::: Supplied information :::

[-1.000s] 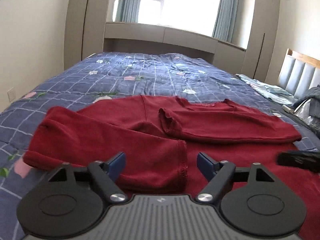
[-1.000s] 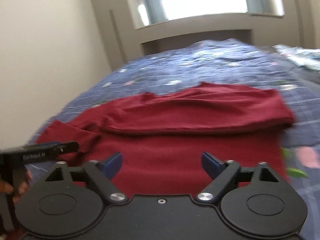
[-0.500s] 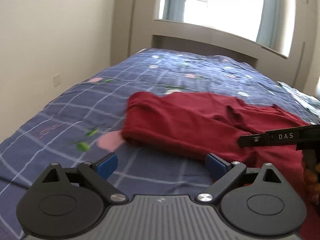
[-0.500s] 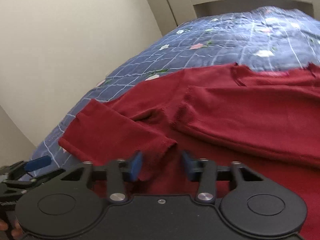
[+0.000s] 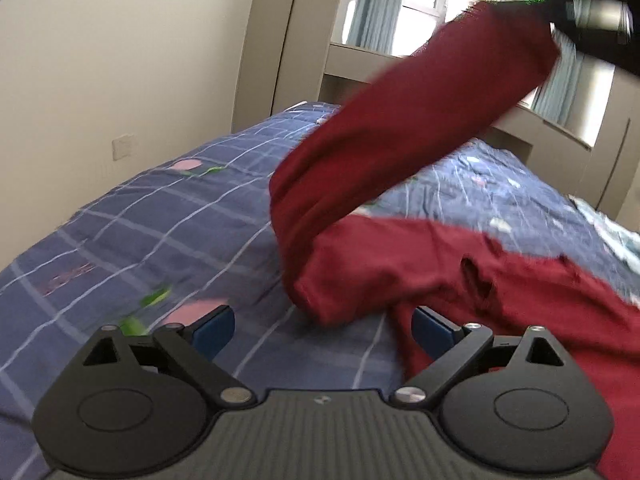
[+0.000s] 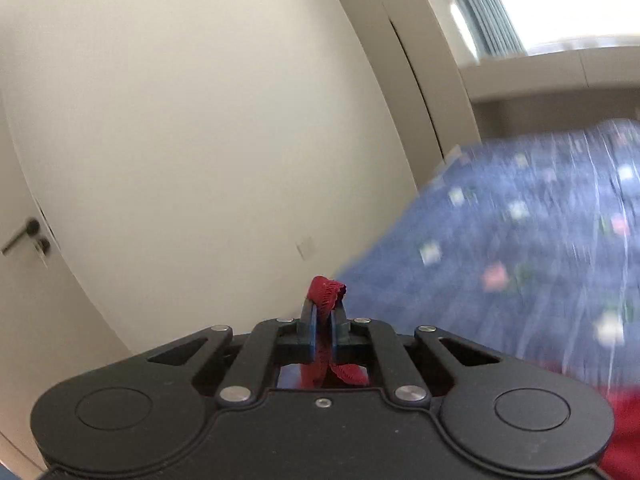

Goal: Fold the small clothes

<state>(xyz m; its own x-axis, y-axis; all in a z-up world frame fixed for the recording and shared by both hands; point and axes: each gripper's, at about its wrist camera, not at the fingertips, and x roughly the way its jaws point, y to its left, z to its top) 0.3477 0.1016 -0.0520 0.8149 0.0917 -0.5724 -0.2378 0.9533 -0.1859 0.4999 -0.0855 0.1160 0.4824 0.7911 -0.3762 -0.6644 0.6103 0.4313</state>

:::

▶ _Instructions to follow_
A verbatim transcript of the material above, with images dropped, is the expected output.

▶ _Output for this exercise_
[-1.000s] 
[-1.000s] 
[-0.500s] 
[-0.500s] 
[+0.000s] 
[+0.000s] 

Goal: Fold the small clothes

<state>(xyz m; its own x-axis, y-axis; all in a z-up world frame fixed for the recording and shared by both hands; point and axes: each gripper's, at about its wrist camera, not at the fingertips, and x roughly the way its jaws point, y to its left, z to its top) 0.3477 0.1016 -0.0520 0.8149 0.0917 -0.5724 -0.2378 0.9533 -0.1859 0.4999 -0.0855 0.1160 0.4824 0.7911 -0.3762 -0.6644 0.6103 0.4313</state>

The output has been given in full.